There are multiple examples of “retrospective” or post-hoc genomic biomarker assessment or clinical disease characteristics. In the worst examples, this involves a retrospective re-analysis of a “failed” clinical trial in which efficacy is purported to be established in a subset defined by a genomic biomarker/patient characteristics without consideration of multiplicity (i.e., data dredging), substantial missing data, and poorly characterized assays. FDA discourages such practices…

Both companies have submitted retrospective analyses of their cancer drugs. Early research has indicated that patients with the normal, so-called “wild type” of a gene known as KRAS respond far better to treatment with ImClone’s Erbitux and Amgen’s Vectibix than those with a mutated form of the gene, according to Reuters.
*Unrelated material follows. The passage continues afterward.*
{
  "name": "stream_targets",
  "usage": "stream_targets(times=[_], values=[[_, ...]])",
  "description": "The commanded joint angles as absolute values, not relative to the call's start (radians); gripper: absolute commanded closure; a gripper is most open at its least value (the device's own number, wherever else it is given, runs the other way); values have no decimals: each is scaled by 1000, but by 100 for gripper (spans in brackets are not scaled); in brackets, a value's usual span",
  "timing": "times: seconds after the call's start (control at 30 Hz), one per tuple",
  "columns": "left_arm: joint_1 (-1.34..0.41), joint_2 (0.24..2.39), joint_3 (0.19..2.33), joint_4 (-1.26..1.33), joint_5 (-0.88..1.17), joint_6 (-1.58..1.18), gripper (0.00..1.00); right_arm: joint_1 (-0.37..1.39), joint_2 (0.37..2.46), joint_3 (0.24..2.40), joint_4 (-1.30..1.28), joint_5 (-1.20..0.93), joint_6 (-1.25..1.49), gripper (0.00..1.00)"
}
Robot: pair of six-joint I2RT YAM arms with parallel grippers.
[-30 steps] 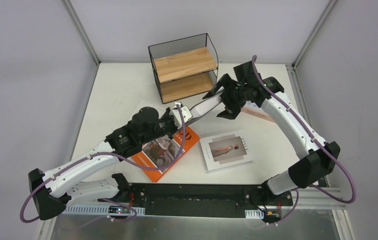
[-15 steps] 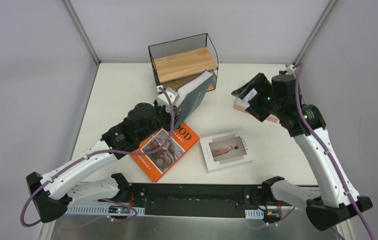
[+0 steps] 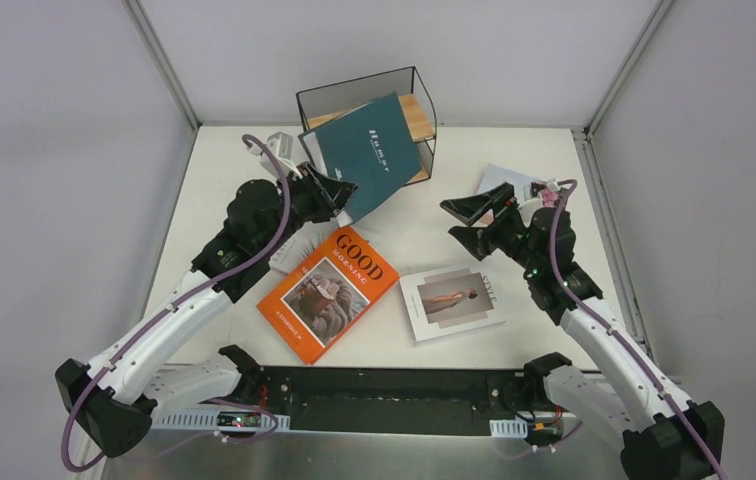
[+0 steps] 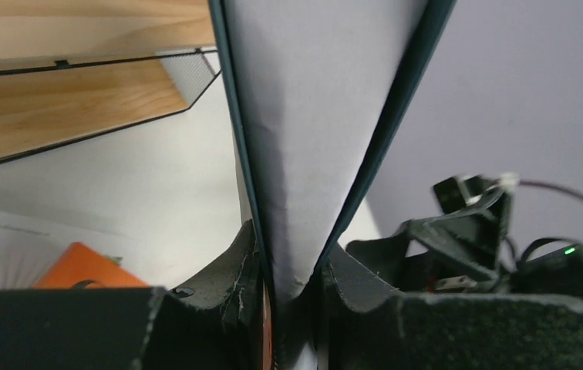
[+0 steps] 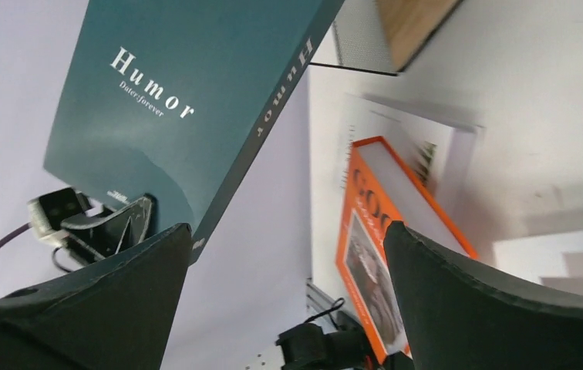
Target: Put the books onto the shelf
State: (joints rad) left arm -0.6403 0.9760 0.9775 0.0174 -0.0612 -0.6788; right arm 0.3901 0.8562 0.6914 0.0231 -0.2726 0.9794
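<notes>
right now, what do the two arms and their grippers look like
Both arms are alike: the left arm and right arm have white tubular links with black joint housings and black bases. A purple cable loops along each. The left gripper and right gripper are black, with two broad tapering fingers.

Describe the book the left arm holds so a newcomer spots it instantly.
Start at the wire-frame shelf at the back. Tilted up in front of it, pinched by the left hand, is the teal book. It alone is raised and dark, titled "Humor"; the orange book and white book lie flat.
</notes>
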Motion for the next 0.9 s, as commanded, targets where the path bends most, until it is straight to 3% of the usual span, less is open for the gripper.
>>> stream_targets(times=[0.0, 0.33, 0.87], values=[[-605, 964, 989, 244, -20, -935, 100, 388, 886, 628, 527, -377, 1128, 1], [-578, 1034, 898, 541, 89, -1197, 100, 443, 1088, 640, 953, -381, 1266, 0], [-579, 1054, 841, 662, 118, -1316, 100, 494, 1338, 754, 1181, -313, 1301, 2]])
The retrospective studies have put the FDA in a bind, the statement says:

In discussions with these manufacturers, FDA stated that the optimal approach would be to conduct an adequate and well-controlled trial, prospectively designed to assess efficacy in subgroups based on KRAS testing by a validated assay. However, the widespread publication and presentation of the retrospective KRAS analyses have resulted in practice changes in the community, thus, a prospectively designed trial may no longer be feasible.
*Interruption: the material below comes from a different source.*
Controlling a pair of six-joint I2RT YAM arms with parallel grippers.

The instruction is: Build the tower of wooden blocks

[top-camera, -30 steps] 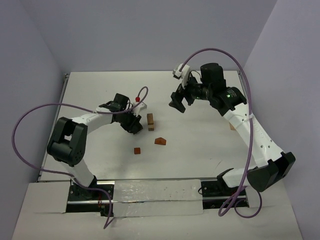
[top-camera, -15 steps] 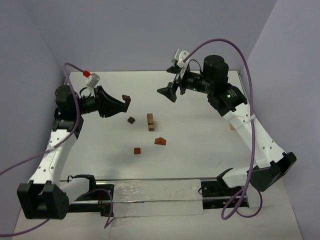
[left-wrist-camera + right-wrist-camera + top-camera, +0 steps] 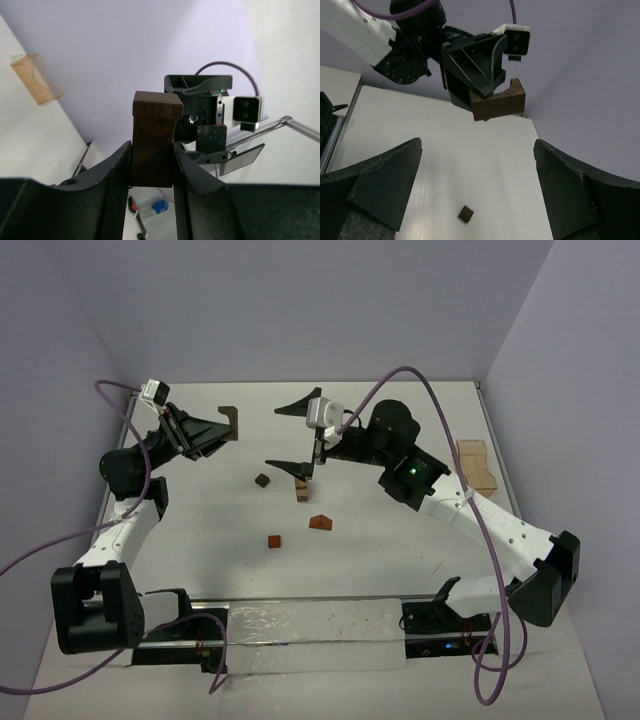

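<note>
The left gripper [image 3: 220, 429] is held up off the table [image 3: 400, 550], and its fingers [image 3: 112, 185] are clamped on the flat faces of a dark arch block [image 3: 229, 418]. The block is carried at the very fingertips, and its curved notch is caught clearly by the right wrist camera. Directly opposite, the right gripper [image 3: 276, 438] is pointed at that block. Its fingers [image 3: 380, 185] are spread wide apart, nothing is held between them, and a clear gap is left between the two grippers. The wood block tower [image 3: 300, 484], a short upright stack of tan blocks, is found just under the lower finger of the right gripper in the overhead view. Whether finger and stack are touching cannot be told from there. A small dark cube [image 3: 262, 480] is seen lying on the table below the open fingers of the right gripper, just to the tower's side nearer the left gripper. A reddish wedge [image 3: 320, 523] and a reddish cube [image 3: 274, 541] are left loose on the table past the tower, on the base side of the right gripper and apart from each other. A pale wooden box [image 3: 476, 462] is seen well behind the right gripper, beside its forearm.
</note>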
The FDA is therefore going to debate on Tuesday whether retrospective analyses may be acceptable as long as they are well controlled. BNET has weighed in before on the dangers of retrospectively combing failed drug trial data in hopes in finding hidden gems.

In response, the FDA says, Amgen and ImClone:

have proposed retrospective testing of KRAS status from large randomized trials that have completed accrual (Amgen) or are actively accruing patients (Imclone). The ongoing studies have been modified to enroll only patients with KRAS wild type (WT) tumors through the completion of the studies.
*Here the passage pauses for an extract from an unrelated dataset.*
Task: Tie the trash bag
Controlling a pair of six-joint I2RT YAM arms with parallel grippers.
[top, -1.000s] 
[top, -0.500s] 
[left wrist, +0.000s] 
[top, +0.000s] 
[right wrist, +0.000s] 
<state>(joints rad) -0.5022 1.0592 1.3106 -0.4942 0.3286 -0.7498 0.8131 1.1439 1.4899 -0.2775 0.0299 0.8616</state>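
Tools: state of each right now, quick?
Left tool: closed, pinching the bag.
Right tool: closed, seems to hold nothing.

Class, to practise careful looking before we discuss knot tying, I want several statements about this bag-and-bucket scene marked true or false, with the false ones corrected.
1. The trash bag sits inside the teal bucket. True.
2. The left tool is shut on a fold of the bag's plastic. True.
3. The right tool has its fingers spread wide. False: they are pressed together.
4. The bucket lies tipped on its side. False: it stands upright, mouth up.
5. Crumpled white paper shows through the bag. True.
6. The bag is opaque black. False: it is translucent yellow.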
The development is an interesting one because it suggests that if a company floods the market with enough off-label study data, then a prospective study becomes virtually impossible, and the FDA will then compromise its standards for a new approval.

However, the compromise may be worth it because use of the drugs could be targeted only at patients most likely to benefit, and not wasted on those who won’t respond. The ironic result: That the FDA could lower its standards a little if it thinks the end result makes it more likely that sales of the drugs will be reduced because they are being administered in more effective ways.

Amgen says its data is due in 2009. ImClone says:

There may be limitations of such retrospective analyses in terms of (i) the studies not having been originally designed to test this hypothesis, (ii) analyses were conducted on a subset of the study population, and (iii) though performed in a blinded manner, the data were analyzed subsequent to the analysis of efficacy results. Nevertheless, the consistency of results across studies strongly suggests that K-ras status is a predictive biomarker.